Le modèle historique

 

  Le modèle historique est normalisé pour répondre aux restaurations de monuments classés. L'ardoise est épaisse (4,5 mm et plus) et permet des couvertures d'une grande qualité.


Votre choix sera affaire de zone géographique et ... de budget.

La multiplicité des formes    

 

En fonction de la façon dont elle est découpée, l'ardoise change de nom. Et chaque format répond à un usage précis.

 

 

De bien jolis noms

 

  La carrée angevine, la carte, la coquette, l'héridelle, en écailles, en ogives... autant d'appellations pour autant de formes de découpe. Les ardoises sont taillées à leur extrémité apparente. Mais n'oubliez pas que l'ardoise a un endroit et un envers, l'endroit étant taillé en biseau afin que l'eau de pluie s'écoule mieux.

 

 

A chaque usage son format

 

 Le format de l'ardoise est choisi en fonction de son recouvrement, partie recouverte par les rangées supérieures. C'est un professionnel qui vous aidera à choisir ce format car la valeur du recouvrement est un savant calcul entre la pente du toit, la zone climatique, l'exposition, le mode de fixation. Et le recouvrement varie aussi selon la partie du toit.

 

    Avant de choisir entre tuile et ardoise

Un peu de technique     

 

 

Les paramètres de base

 

  Le ou les rampants de la toiture doivent avoir une pente qui assure un bon écoulement des eaux et évite les remontées sous l'effet du vent. Elle s'exprime en pourcentage, en degré ou mètre par mètre, soit la hauteur de la verticale obtenue pour un mètre de projection horizontale (0,70 m par mètre = 0,70 mpm = 70 % = 35° environ par exemple). La pente dépend à la fois de la conception de l'ardoise, de la zone climatique et du site de la construction. Respectez impérativement ces paramètres.

 

 

Les zones climatiques

 

  Trois grandes zones climatiques divisent la France.
La zone I est constituée par tout l'intérieur du pays, par la côte méditerranéenne, et pour les altitudes inférieures à 200 m.
La zone II réunit la côte atlantique sur 20 km de profondeur, la bande située entre 20 et 40 km de Lorient à la frontière belge, et les altitudes comprises entre 200 et 500 m.
La zone III inclut la côte atlantique, de la Manche et de la Mer du Nord, sur une profondeur de 20 km, de Lorient à la frontière belge, et les altitudes supérieures à 500 m.

 

 

L'exposition géographique

 

 Trois situations sont prises en compte et se superposent à la zone climatique.
Les constructions dans le creux d'une cuvette entourée de collines sur tout le pourtour et protégées ainsi pour toutes les directions du vent sont considérées en site protégé.
Une plaine ou un plateau présentant éventuellement des dénivellations peu importantes est un site normal.
Il est dit exposé lorsque les habitations sont sur le littoral jusqu'à une profondeur d'environ 5 km, sur le sommet des falaises, dans les estuaires ou baies encaissées et à l'intérieur du pays, dans les vallées étroites et ventées, sur les montagnes isolées ou élevées...

 

Assurer une bonne ventilation

 

Une bonne ventilation de la sous-face de la couverture est nécessaire.

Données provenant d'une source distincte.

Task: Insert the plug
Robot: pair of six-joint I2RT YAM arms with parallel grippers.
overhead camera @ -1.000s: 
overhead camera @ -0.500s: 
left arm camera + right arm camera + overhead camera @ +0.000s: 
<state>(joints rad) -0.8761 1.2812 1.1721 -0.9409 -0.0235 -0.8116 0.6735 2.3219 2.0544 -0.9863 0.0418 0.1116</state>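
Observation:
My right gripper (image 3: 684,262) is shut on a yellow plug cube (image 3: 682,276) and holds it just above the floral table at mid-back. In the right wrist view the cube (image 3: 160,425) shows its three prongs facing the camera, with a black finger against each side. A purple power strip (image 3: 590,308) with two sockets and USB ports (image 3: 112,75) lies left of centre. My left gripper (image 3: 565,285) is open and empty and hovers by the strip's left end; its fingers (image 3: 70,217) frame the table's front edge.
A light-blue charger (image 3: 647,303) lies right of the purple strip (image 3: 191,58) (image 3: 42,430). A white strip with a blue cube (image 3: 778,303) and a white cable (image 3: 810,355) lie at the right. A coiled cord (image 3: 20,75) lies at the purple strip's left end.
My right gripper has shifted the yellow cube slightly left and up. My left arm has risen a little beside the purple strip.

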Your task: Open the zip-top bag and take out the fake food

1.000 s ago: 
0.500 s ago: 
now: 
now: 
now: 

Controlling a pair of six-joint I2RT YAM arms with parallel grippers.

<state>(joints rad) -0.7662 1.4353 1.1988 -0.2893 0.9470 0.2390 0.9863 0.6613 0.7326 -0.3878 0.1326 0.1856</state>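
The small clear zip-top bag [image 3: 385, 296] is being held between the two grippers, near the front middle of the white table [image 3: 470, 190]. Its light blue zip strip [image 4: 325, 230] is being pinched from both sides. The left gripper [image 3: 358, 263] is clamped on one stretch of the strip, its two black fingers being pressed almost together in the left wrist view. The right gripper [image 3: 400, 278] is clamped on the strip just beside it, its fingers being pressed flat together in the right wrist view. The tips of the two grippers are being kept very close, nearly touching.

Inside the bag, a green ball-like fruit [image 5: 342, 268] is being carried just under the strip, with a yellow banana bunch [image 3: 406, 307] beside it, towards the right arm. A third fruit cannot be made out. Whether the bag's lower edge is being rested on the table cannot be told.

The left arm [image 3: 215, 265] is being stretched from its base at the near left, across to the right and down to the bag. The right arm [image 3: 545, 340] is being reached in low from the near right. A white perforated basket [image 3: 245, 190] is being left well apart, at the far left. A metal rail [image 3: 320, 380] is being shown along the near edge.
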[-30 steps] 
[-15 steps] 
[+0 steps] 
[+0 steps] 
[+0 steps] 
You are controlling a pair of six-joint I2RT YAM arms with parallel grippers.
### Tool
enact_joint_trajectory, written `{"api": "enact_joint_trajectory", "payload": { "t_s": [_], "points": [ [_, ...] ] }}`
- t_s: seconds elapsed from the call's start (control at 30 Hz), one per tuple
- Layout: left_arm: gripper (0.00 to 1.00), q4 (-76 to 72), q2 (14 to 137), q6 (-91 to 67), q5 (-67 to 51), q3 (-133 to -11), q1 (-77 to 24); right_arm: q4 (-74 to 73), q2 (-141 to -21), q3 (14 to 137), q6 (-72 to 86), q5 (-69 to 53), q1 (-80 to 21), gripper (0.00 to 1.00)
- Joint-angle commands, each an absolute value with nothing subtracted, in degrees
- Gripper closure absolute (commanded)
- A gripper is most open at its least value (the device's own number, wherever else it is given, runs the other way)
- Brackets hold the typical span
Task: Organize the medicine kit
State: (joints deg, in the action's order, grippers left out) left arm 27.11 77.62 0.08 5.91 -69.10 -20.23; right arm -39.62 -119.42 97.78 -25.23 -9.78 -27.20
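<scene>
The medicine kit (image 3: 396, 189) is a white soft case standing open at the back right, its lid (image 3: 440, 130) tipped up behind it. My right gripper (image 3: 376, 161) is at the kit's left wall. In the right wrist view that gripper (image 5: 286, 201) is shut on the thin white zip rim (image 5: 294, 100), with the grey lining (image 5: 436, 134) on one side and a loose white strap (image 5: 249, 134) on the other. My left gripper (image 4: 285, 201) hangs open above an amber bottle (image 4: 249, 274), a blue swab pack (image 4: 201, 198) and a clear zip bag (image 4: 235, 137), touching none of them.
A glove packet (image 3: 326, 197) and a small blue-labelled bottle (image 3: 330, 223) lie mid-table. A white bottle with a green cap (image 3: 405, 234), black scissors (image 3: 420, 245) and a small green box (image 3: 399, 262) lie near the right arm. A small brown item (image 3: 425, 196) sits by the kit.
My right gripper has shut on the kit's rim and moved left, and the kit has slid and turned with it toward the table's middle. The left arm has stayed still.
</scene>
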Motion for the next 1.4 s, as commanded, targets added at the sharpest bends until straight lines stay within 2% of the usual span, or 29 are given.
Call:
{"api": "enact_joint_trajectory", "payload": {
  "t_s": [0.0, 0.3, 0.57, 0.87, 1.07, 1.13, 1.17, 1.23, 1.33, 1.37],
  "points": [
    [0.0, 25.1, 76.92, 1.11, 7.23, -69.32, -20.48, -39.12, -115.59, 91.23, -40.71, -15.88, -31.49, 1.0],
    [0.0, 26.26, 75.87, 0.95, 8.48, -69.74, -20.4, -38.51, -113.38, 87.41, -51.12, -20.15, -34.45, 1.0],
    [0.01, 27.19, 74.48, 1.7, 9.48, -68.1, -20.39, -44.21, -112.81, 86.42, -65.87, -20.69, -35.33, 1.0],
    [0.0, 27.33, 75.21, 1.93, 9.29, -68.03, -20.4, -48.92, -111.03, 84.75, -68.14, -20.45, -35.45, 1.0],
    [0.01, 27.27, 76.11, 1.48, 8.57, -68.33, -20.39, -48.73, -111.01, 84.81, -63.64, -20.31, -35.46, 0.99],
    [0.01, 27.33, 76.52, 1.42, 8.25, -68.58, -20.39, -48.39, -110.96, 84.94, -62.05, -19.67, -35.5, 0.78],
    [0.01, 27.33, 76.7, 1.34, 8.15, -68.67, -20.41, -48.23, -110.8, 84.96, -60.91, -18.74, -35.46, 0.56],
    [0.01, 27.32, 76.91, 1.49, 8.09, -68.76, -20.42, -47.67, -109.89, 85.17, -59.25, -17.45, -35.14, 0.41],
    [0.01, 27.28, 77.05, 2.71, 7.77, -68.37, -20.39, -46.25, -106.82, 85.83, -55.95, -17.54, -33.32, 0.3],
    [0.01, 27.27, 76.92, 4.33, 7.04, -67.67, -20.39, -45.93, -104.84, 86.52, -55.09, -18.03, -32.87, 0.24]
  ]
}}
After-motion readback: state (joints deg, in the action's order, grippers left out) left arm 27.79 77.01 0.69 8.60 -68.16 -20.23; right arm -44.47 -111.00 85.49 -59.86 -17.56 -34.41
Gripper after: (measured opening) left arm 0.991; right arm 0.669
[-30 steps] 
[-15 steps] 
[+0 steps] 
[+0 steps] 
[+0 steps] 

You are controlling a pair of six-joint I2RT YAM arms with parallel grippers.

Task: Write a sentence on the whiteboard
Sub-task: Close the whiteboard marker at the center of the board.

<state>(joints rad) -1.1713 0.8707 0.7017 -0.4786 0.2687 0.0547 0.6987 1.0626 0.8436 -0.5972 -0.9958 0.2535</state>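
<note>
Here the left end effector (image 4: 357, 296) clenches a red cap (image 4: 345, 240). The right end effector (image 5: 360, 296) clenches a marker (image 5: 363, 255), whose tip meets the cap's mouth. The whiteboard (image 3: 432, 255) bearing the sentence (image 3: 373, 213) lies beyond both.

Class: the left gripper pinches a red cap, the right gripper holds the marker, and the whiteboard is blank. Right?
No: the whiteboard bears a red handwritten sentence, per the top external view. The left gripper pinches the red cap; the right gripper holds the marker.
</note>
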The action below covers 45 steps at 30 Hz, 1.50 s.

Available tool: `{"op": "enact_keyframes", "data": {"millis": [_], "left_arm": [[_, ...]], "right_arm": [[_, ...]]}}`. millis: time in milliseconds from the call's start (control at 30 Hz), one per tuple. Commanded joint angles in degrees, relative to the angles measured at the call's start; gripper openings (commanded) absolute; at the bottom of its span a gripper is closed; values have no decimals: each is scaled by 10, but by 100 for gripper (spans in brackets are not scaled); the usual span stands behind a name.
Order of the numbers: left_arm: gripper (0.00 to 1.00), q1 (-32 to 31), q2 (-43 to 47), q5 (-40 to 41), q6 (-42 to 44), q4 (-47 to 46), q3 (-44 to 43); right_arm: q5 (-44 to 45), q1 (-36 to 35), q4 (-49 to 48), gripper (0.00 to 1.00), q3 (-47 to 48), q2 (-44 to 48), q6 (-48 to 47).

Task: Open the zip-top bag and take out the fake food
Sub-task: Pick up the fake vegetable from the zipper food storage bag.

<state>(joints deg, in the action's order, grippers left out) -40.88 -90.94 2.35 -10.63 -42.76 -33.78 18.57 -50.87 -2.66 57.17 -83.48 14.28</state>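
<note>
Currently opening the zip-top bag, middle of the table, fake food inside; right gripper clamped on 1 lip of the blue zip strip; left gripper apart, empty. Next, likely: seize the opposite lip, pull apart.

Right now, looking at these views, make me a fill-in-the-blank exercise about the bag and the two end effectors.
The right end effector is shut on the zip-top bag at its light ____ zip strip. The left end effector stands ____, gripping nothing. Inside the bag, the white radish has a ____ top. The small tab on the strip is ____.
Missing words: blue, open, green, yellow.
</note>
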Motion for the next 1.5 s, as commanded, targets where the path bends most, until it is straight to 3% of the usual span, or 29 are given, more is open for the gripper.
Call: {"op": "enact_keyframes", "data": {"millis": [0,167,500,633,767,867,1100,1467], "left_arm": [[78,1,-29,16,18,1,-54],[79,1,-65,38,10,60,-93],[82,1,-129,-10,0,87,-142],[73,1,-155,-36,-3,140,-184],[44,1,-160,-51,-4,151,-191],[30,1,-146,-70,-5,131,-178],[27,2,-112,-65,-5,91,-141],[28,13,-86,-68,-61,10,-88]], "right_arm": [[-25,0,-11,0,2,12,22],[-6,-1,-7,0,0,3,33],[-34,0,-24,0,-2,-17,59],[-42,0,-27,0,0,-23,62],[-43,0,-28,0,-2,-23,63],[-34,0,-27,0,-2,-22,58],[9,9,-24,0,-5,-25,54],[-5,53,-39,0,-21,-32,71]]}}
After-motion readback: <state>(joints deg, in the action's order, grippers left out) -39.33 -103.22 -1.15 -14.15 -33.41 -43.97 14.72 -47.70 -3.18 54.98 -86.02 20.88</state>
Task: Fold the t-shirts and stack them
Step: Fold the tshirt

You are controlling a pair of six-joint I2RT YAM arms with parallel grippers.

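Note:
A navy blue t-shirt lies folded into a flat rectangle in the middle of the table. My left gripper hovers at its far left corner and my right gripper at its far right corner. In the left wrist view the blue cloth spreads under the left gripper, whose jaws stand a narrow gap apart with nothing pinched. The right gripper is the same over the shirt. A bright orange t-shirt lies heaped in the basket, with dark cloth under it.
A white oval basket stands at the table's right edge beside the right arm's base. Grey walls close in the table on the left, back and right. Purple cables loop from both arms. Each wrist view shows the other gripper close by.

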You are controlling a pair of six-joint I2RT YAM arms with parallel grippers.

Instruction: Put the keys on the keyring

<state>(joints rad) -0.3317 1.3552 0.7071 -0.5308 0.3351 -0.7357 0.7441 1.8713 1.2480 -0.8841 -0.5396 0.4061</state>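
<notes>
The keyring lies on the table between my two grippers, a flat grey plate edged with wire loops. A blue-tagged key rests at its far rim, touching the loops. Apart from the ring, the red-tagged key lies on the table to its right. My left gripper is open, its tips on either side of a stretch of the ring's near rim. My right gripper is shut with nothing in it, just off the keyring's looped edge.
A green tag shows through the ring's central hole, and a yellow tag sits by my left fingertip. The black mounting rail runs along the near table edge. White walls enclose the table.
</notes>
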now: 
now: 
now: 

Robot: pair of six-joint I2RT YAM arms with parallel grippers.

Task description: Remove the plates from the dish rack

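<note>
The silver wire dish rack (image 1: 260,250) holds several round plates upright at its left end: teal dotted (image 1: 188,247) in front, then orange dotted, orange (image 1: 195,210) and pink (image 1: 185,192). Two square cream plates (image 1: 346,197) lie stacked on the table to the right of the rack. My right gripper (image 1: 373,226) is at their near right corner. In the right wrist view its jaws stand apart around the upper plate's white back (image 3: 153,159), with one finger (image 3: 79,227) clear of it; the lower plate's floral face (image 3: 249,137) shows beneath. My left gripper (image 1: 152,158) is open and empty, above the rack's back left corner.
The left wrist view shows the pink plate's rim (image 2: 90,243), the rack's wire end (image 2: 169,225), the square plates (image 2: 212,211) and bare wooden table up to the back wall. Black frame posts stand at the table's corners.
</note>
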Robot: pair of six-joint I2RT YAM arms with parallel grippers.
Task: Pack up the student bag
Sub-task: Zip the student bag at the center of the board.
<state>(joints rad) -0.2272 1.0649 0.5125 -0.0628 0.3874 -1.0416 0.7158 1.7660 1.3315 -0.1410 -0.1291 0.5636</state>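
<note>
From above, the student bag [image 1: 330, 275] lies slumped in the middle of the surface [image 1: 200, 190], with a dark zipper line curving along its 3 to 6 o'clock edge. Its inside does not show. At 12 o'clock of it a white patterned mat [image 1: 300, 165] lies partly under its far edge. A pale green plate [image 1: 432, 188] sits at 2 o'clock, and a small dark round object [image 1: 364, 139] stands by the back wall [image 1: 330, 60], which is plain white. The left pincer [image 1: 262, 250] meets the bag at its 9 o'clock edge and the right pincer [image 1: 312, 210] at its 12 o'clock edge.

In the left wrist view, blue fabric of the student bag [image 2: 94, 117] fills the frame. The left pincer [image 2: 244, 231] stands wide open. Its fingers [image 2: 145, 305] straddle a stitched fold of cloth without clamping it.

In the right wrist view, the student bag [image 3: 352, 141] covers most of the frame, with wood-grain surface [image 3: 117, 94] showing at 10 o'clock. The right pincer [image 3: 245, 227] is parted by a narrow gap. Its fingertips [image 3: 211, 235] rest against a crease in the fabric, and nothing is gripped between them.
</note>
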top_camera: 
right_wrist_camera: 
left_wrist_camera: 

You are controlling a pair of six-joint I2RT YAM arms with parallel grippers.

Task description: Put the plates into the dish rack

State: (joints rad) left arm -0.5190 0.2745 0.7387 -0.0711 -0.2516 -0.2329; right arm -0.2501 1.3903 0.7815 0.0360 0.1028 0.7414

Les ardoises absorbent une certaine quantité d'eau au moment des précipitations et il est nécessaire qu'elle soit évacuée avant les périodes de gel.

 

 

 

  Cette ventilation évite aussi les phénomènes de condensation qui contribuent au pourrissement des bois de charpente et diminuent l'efficacité de l'isolation.
La présence d'un écran de sous-toiture et/ou d'un isolant, implique de les poser en ménageant une lame d'air d'environ 4 cm. Dans un comble non aménageable, et sans isolation sous le rampant, l'écran est fixé non tendu sur les chevrons de façon à ce qu'il laisse apparaître des "godets" où l'air pourra circuler.
Sur une toiture isolée, la présence d'un écran de sous-toiture impose une double ventilation entre l'isolant et l'écran (exception faite pour certains écrans très microporeux) et entre celui-ci et la couverture.